| TASK PROMPT |
Your answer must be the full listing, reproduced exactly, minus any pictures.

| GIVEN INFORMATION |
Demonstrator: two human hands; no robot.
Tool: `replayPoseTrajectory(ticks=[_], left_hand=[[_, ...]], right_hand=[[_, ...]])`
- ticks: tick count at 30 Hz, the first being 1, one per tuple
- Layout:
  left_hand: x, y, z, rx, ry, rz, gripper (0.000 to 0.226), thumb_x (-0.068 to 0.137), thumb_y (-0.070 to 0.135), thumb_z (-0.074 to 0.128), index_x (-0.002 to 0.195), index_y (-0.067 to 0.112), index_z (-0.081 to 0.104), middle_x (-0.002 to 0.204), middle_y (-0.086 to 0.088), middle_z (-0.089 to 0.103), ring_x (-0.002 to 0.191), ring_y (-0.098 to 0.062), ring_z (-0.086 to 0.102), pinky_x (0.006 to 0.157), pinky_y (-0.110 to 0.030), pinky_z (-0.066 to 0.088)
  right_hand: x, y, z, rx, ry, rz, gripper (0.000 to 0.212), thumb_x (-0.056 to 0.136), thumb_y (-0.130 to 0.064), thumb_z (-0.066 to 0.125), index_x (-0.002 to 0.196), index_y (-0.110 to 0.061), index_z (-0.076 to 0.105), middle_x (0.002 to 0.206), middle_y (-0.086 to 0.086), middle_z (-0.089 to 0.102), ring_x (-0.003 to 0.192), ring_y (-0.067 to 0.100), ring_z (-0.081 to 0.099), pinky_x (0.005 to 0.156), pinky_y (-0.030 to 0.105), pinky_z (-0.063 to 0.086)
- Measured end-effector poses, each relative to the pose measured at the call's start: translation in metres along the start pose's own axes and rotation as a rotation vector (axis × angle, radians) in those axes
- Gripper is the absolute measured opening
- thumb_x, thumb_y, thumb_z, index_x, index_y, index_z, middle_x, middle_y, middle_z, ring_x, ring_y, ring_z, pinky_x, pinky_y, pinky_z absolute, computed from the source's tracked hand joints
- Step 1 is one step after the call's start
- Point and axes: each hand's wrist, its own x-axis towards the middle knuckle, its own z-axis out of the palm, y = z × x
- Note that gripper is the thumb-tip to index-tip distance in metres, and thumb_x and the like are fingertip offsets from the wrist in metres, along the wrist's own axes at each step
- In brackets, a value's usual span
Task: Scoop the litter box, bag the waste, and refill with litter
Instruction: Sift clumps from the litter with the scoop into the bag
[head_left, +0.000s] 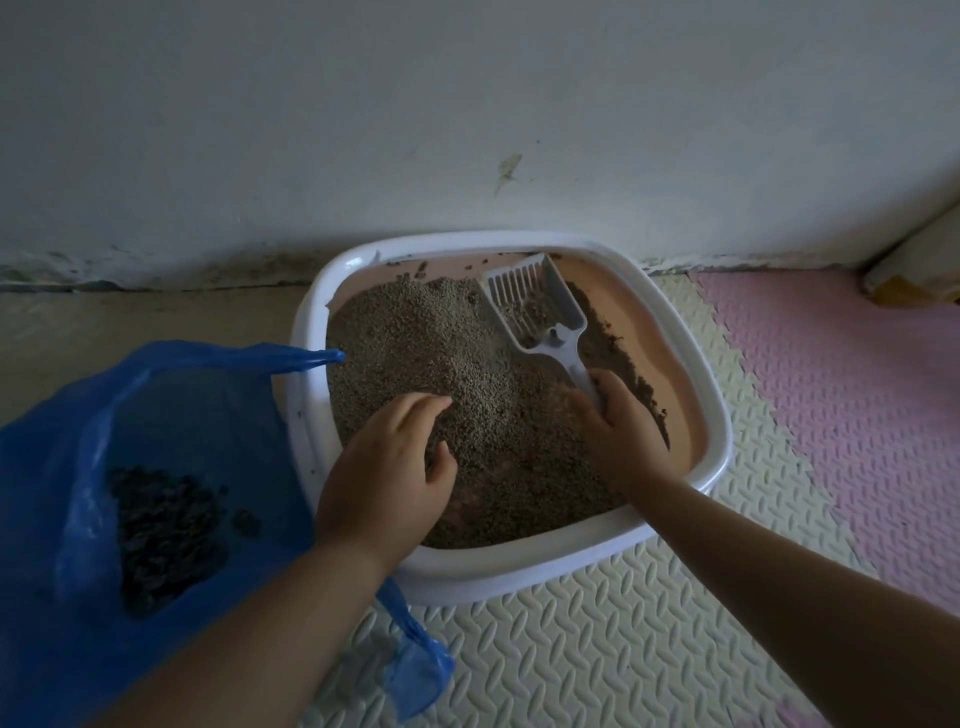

| RESULT FOR THIS EXERCISE |
Demonstrator: two human hands; no robot.
Tool: `replayPoseTrajectory(ticks=[_], left_hand=[[_, ...]], right_hand=[[_, ...]])`
- ticks: tick count at 30 Hz, the first being 1, one per tuple
- Layout:
  left_hand: x, y, z, rx, ry, rz, gripper (0.000 to 0.226), thumb_x (-0.068 to 0.137), thumb_y (-0.070 to 0.135), thumb_z (-0.074 to 0.128), index_x (-0.002 to 0.195), index_y (-0.067 to 0.112), index_z (-0.081 to 0.104), middle_x (-0.002 to 0.204), middle_y (-0.086 to 0.088), middle_z (-0.089 to 0.103), ring_x (-0.002 to 0.191), ring_y (-0.098 to 0.062), ring_z (-0.086 to 0.102), pinky_x (0.006 to 0.157), pinky_y (-0.110 to 0.030), pinky_z (-0.066 to 0.088)
  right_hand: x, y, z, rx, ry, rz, gripper (0.000 to 0.212), thumb_x (-0.056 to 0.136), thumb_y (-0.130 to 0.064), thumb_z (-0.066 to 0.125), index_x (-0.002 to 0.196), index_y (-0.110 to 0.061), index_z (-0.076 to 0.105), middle_x (0.002 to 0.206), middle_y (-0.086 to 0.086), middle_z (-0.089 to 0.102), ring_x (-0.003 to 0.192), ring_y (-0.067 to 0.100), ring_z (-0.081 to 0.099), pinky_x (0.005 to 0.156), pinky_y (-0.030 to 0.105), pinky_z (-0.063 to 0.086)
- Measured end-effector poses, each relative to the pose measured at the call's start: translation in metres along the start pose's own axes and rotation as a rotation vector (axis × angle, radians) in those axes
- Gripper is the absolute measured opening
- thumb_x, thumb_y, thumb_z, index_x, index_y, index_z, middle_x, middle_y, middle_z, ring_x, ring_y, ring_z, pinky_x, pinky_y, pinky_z absolute, computed from the source's tracked hand joints
- Step 1 is one step after the call's start
- Point and axes: each hand's wrist, its own x-axis towards the middle knuckle, its own z-axis out of the palm, y = z × x
- Note that gripper is the thumb-tip to index-tip distance in metres, and thumb_x and the like are fingertip offsets from the wrist in metres, along the wrist's own axes at each step
- In brackets, a value's usual span
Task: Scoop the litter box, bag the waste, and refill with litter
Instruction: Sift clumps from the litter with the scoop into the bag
[head_left, +0.000s] 

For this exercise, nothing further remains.